Wondering what to see this November? We've hand-picked a selection of the most interesting art shows and exhibitions happening this month that deserve a spot on your must-see list.



ROTIMI FANI-KAYODE: THE STUDIO - STAGING DESIRE

AUTOGRAPH

Old Street I 31 October to 22 March


In a space where the barriers between difference and fantasy are dissolved, Rotimi Fani-Kayode’s photographs are a spirited exploration of culture, intimacy, desire and pain. From 1983 until his death in 1989, the artist lived and worked in Brixton, where his studio transcended into a sanctuary visualising black queer self-expression. The Studio – Staging Desire is the culmination of meticulous research into the artist’s archives, presenting never-before-seen works. These photographs reveal what it meant for Fani-Kayode to negotiate the status of ‘outsider’, turning this into the generative force that has defined the artist’s practice.


Find all information and book free tickets here.




HOW TO DESTROY ANGELS

THE HORSE HOSPITAL

Russel Square I 8 November to 30 November


Bringing together artists from across disciplines and eras that share sensibilities with the various aspects of The Horse Hospital's rich and complex 31-year history, this exhibition will be a tribute to the radical power of subculture, underground movements, and DIY culture, reflecting on the legacy that has defined the venue for over 3 decades. The exhibition will feature the works of artists who have embraced the fringes of mainstream culture to push boundaries and experiment with new forms and narratives.


Find all details here.


Picture by The Horse Hospital


DANIEL SHANKEN: THE PITS

CHEMIST GALLERY

Lewisham I 25 October to 4 December


The Pits is a new installation by Daniel Shanken that descends through tiers and levels: the pit in your stomach, in the ground, and in your brain. It uses eating as a crux, imagining the digestion, assimilation, offloading, and onboarding that occur when giving yourself to be devoured by technologies or entities with their own agency and agendas. The work shifts between different perspectives—human, non-human, pizza box, and microwave—exploring the pleasure and horror of willingly opting in and zoning out. At the center of the installation is a conversation pit constructed in the gallery, allowing you to physically enter the work.

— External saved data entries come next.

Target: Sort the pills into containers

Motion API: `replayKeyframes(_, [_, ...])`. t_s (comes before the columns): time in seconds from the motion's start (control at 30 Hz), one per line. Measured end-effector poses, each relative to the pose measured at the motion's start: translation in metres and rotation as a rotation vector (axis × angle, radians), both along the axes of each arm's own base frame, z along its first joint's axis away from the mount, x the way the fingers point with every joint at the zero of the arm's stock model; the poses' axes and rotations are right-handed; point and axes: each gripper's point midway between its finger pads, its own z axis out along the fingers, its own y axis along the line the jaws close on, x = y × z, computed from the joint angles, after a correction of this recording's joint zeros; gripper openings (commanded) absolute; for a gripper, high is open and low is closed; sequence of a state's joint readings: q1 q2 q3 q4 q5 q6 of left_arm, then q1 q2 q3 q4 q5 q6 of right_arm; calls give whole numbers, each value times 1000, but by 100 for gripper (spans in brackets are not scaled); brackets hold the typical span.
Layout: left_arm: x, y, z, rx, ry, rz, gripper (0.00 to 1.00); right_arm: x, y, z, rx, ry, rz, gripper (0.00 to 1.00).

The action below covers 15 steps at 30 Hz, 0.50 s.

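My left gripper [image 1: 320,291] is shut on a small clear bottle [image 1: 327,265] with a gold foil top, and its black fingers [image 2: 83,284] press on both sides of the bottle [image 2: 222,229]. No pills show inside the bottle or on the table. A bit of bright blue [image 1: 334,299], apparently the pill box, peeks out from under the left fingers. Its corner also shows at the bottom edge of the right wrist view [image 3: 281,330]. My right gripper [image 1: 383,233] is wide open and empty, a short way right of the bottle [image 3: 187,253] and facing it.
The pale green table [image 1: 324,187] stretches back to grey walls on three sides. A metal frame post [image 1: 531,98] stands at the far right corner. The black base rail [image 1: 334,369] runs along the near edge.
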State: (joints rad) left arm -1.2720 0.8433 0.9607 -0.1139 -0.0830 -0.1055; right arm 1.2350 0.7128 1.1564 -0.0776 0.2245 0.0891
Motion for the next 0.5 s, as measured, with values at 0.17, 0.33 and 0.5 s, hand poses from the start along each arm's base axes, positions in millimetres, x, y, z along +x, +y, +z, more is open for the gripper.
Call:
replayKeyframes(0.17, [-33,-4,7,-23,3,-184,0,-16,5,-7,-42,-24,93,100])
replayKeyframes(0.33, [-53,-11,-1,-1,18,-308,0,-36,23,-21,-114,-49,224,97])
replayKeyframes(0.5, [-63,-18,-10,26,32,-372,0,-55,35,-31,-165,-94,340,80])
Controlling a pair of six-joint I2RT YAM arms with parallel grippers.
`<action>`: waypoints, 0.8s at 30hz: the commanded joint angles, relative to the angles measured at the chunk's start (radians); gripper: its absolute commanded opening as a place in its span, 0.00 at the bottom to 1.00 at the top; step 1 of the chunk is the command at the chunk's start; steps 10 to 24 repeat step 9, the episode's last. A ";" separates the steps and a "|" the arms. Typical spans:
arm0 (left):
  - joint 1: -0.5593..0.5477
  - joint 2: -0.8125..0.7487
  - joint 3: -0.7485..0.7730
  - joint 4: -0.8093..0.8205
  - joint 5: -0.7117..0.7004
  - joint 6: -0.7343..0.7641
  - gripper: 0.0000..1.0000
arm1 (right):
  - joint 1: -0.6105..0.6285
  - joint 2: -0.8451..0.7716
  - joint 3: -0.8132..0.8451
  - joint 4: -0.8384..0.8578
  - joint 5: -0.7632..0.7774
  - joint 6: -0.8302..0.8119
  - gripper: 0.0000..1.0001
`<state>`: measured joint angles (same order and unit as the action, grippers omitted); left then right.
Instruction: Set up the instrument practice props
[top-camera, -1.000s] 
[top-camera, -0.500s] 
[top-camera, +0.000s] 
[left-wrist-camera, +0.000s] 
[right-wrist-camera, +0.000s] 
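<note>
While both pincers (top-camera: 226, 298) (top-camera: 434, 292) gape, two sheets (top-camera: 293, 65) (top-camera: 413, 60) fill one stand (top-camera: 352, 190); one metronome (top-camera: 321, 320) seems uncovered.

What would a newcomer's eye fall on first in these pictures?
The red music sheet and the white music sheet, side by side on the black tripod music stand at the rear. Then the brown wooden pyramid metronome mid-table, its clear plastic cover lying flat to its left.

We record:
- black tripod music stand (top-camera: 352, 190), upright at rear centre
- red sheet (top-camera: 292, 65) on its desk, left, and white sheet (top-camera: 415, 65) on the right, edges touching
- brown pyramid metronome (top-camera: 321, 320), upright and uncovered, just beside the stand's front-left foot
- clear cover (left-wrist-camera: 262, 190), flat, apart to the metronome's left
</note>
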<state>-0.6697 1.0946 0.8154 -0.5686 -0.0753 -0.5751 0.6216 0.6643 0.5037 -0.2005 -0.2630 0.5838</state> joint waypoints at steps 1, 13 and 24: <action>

Find all information here.


Picture by Daniel Shanken


PARKER ITO: THE PILGRIM'S STICKY TOFFEE PUDDING GESAMTKUNSTWERK IN THE YEAR OF THE DRAGON, À LA MODE

ROSE EASTON

Bethnal Green I 2 November to 14 December


Rose Easton presents a solo exhibition by Los Angeles-based multimedia and digital artist Parker Ito, accompanied by a text by Philippa Snow. Ito has said: "I am passionate about the internet, and making work about the effects that the internet has had on traditional objects is the most honest thing I can do", and he is known for creating sculptures, paintings, and video works that draw upon his experience online.


Details here.





KEVIN KLAMMINGER: PROMETHEAN APPROACH

UNIT

Oxford Circus I 6 November to 8 December


Kevin Klamminger’s debut UK solo exhibition explores an interplay of contradictory forces. Influenced by a balance between conscious and unconscious minds, Promethean Approach presents a series of paintings that combine an almost hyperrealist visual language with a surreal atmosphere.


Find more information here.


Kevin Klamminger


DOMINIC MYATT: SHOT AND BOTHERED

NEVEN

Bethnal Green I 9 November to 14 December


Dominic Myatt is an artist living and working in London. His practice moves between drawing, painting, sculpture and photography, referencing autobiography, sexuality and the everyday in work that oscillates between humour and anxiety. His solo exhibition at Neven will be accompanied by a text by P. Eldridge.


Find out more here.




TAYLOR WESSING PHOTO PORTRAIT PRIZE 2024

NATIONAL PORTRAIT GALLERY

Charing Cross I 14 November to 16 February


The Taylor Wessing Photo Portrait Prize returns for its 17th year, showcasing the work of talented young photographers, gifted amateurs and established professionals in the very best of contemporary photography. The competition celebrates a diverse range of images and tells the fascinating stories behind the creation of works, from formal commissioned portraits to more spontaneous and intimate moments capturing friends and family.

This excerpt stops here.